* WHAT TO PRODUCE
Your output must consist of the records printed verbatim, with the pictures excluded.

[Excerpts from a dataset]
<<<<
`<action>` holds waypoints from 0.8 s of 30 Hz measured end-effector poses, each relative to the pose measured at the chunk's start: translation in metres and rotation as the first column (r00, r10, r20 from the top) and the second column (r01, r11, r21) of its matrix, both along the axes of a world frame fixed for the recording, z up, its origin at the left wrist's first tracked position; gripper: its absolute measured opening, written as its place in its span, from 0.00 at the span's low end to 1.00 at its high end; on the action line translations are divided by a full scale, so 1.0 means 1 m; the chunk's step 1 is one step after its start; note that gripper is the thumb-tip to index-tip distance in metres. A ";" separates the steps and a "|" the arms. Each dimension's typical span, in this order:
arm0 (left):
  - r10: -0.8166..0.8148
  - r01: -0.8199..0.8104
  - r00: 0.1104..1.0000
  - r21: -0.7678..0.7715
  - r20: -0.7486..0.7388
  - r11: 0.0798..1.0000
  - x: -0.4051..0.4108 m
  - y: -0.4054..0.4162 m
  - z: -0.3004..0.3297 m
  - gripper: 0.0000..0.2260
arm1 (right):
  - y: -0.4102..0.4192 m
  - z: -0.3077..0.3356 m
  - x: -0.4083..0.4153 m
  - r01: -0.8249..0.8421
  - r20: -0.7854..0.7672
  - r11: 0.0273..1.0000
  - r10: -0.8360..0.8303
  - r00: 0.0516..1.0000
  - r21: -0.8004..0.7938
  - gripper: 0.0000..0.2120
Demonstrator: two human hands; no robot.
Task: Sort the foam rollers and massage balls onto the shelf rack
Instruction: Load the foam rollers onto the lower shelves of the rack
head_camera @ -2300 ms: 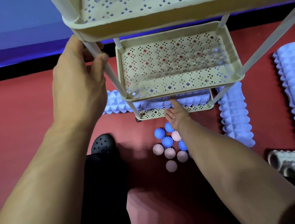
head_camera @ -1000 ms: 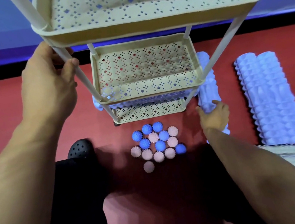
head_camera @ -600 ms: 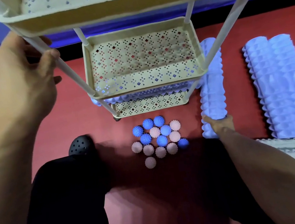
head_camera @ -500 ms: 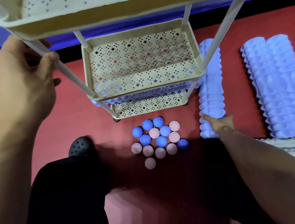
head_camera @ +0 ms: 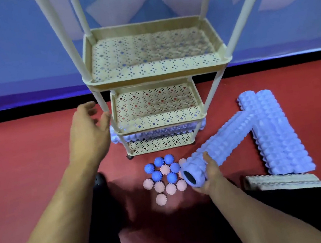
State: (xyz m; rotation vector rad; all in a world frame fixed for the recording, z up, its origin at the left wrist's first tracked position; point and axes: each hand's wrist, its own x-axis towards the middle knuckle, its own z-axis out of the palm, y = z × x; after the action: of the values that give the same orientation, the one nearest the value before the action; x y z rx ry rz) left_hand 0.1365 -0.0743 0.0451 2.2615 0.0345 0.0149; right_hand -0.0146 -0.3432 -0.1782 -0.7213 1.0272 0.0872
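A cream perforated shelf rack (head_camera: 217, 66) stands on the red floor. One lavender foam roller (head_camera: 157, 132) lies on its lowest shelf. My right hand (head_camera: 210, 178) grips the near end of another lavender foam roller (head_camera: 224, 140), lifted off the floor and angled up to the right. My left hand (head_camera: 89, 131) is beside the rack's front left post, fingers loose, thumb near or on the post. Several blue and pink spiky massage balls (head_camera: 164, 177) are clustered on the floor before the rack.
Two more lavender rollers (head_camera: 274, 132) lie side by side on the floor at the right. A cream ridged roller (head_camera: 283, 182) lies near my right knee. A black shoe (head_camera: 100, 180) is left of the balls. A blue wall is behind the rack.
My right hand has taken hold of the roller beside the rack and lifted it off the floor. My left hand has let go of the post and moved lower. The view has tilted up.
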 end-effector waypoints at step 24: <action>0.011 -0.338 0.846 -0.520 -0.533 0.784 -0.110 -0.044 0.041 0.25 | 0.144 0.248 -0.022 -0.170 0.188 0.985 0.169 0.967 -0.015 0.35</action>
State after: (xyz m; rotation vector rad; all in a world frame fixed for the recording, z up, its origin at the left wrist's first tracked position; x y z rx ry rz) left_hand 0.0266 -0.1184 0.0859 1.5527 0.4786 -0.4361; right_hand -0.0370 -0.1996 0.0702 -0.7998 0.7829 0.1642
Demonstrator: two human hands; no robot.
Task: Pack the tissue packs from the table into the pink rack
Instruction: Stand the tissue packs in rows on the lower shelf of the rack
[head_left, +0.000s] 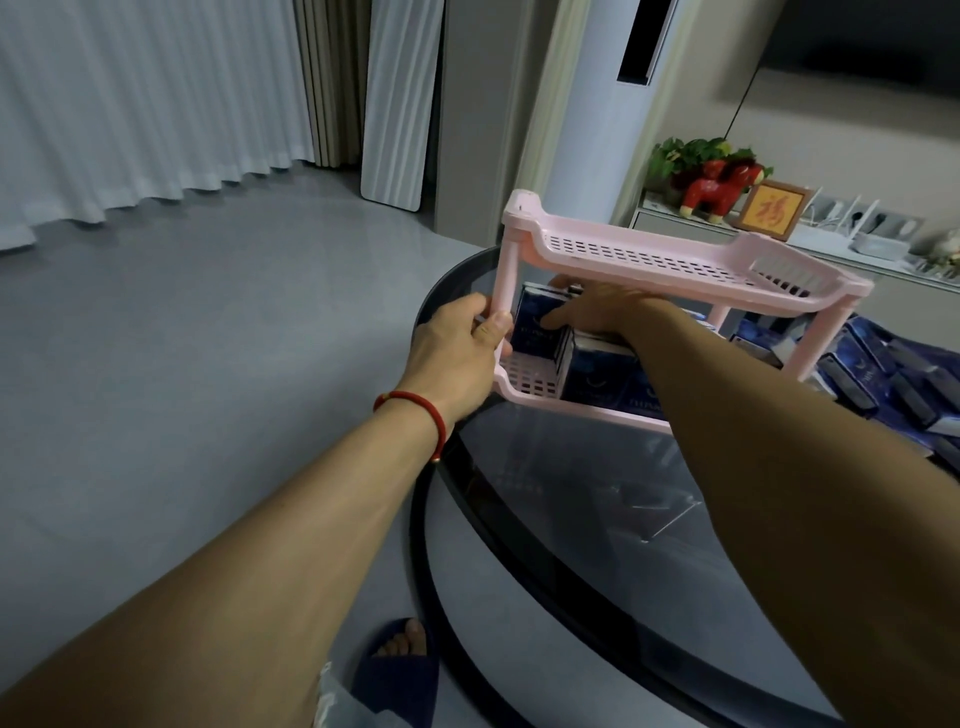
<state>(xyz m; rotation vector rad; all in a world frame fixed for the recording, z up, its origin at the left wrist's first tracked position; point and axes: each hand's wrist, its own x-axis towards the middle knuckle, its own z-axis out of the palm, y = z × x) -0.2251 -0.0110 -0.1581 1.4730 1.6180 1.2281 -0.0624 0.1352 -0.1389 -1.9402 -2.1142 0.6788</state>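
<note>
A pink two-tier rack (644, 262) stands on a round dark glass table (582, 499). My left hand (462, 348) grips the rack's front left post. My right hand (602, 312) reaches into the lower tier and rests on top of a dark blue tissue pack (535, 332) standing at the tier's left end. Another blue pack (608, 382) stands in front of it in the same tier. The top tier holds nothing. Several more blue packs (883, 374) lie in a heap on the table to the right of the rack.
A grey floor lies to the left, with white curtains and a leaning white panel (400, 98) behind. A tall white air conditioner (613, 104) stands behind the rack. A low cabinet at back right carries a red horse figure (711, 195), a plant and a frame. My slippered foot (400, 670) is below.
</note>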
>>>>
* TASK ANSWER
`<action>` holds waypoints from 0.8 s of 30 Hz measured end-effector poses, each relative to the pose measured at the chunk's start: translation in metres and rotation as the first column (r00, r10, r20 from the top) and the second column (r01, r11, r21) of its matrix, both along the axes of a world frame fixed for the recording, z up, its origin at the left wrist's first tracked position; gripper: its absolute measured opening, written as its place in its span, from 0.00 at the span's low end to 1.00 at its high end; on the action line translations are divided by a full scale, so 1.0 means 1 m; the chunk's step 1 is one step after its start; note that gripper is the thumb-tip to index-tip distance in metres. A ";" separates the steps and a "|" the arms. Each dimension's typical span, in this order:
arm0 (left):
  - r10: -0.8166..0.8148
  - r01: -0.8199..0.8104
  - r00: 0.1104..1.0000
  - r21: -0.7678..0.7715
  - r20: -0.7486..0.7388
  - r11: 0.0798..1.0000
  - x: -0.4051..0.4108 m
  - y: -0.4054..0.4162 m
  - z: -0.3004..0.3297 m
  - gripper: 0.0000..0.2260
arm1 (right):
  - y: -0.4102..0.4192 m
  - z: -0.3077..0.3356 m
  - x: -0.4083..0.4153 m
  - r01: -0.8249..0.8421
  - r20: -0.7854..0.7672
  - r11: 0.0273..1.0000
  - r10: -0.8360..0.8303
  - r00: 0.0516..1.0000
  - r21: -0.8004..0.7938
  - gripper: 0.0000..0.2120
Demonstrator: two human hands; no robot.
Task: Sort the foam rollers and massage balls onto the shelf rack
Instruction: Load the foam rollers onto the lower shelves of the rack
head_camera @ -2300 ms: 
head_camera @ -1000 ms: 
head_camera @ -600 ms: 
head_camera @ -500 ms: 
head_camera @ +0 ms: 
State: (xyz m; rotation vector rad; all in a world frame fixed for the recording, z up, its origin at the left wrist's first tracked position; point and axes: each hand's wrist, its own x-axis towards the middle knuckle, its own z-axis out of the palm, y = z × x; after the action: of the values that give the same orientation, the one nearest the value before the action; x y z rx ry rz) left_hand 0.1365 -0.0743 0.0451 2.2615 0.0345 0.0149; right_hand -0.0146 -0.3432 -0.1782 -0.7213 1.0272 0.0872
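A cream perforated shelf rack (head_camera: 217, 66) stands on the red floor. One lavender foam roller (head_camera: 157, 132) lies on its lowest shelf. My right hand (head_camera: 210, 178) grips the near end of another lavender foam roller (head_camera: 224, 140), lifted off the floor and angled up to the right. My left hand (head_camera: 89, 131) is beside the rack's front left post, fingers loose, thumb near or on the post. Several blue and pink spiky massage balls (head_camera: 164, 177) are clustered on the floor before the rack.
Two more lavender rollers (head_camera: 274, 132) lie side by side on the floor at the right. A cream ridged roller (head_camera: 283, 182) lies near my right knee. A black shoe (head_camera: 100, 180) is left of the balls. A blue wall is behind the rack.
My right hand has taken hold of the roller beside the rack and lifted it off the floor. My left hand has let go of the post and moved lower. The view has tilted up.
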 end-effector waypoints at step 24: <action>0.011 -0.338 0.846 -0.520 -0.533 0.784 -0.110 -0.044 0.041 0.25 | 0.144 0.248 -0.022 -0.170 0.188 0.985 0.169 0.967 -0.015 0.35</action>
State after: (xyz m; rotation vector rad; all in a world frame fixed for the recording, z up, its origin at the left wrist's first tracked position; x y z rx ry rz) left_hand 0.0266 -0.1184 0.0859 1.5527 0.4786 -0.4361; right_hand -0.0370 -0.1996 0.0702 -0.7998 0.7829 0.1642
Demonstrator: two human hands; no robot.
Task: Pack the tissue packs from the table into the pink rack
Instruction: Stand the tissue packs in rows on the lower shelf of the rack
[head_left, +0.000s] 
<state>(xyz m; rotation vector rad; all in a world frame fixed for the recording, z up, its origin at the left wrist's first tracked position; point and axes: each hand's wrist, its own x-axis towards the middle knuckle, its own z-axis out of the palm, y = z × x) -0.2251 -0.0110 -0.1581 1.4730 1.6180 1.2281 -0.0624 0.1352 -0.1389 -1.9402 -2.1142 0.6788</state>
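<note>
A pink two-tier rack (644, 262) stands on a round dark glass table (582, 499). My left hand (462, 348) grips the rack's front left post. My right hand (602, 312) reaches into the lower tier and rests on top of a dark blue tissue pack (535, 332) standing at the tier's left end. Another blue pack (608, 382) stands in front of it in the same tier. The top tier holds nothing. Several more blue packs (883, 374) lie in a heap on the table to the right of the rack.
A grey floor lies to the left, with white curtains and a leaning white panel (400, 98) behind. A tall white air conditioner (613, 104) stands behind the rack. A low cabinet at back right carries a red horse figure (711, 195), a plant and a frame. My slippered foot (400, 670) is below.
</note>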

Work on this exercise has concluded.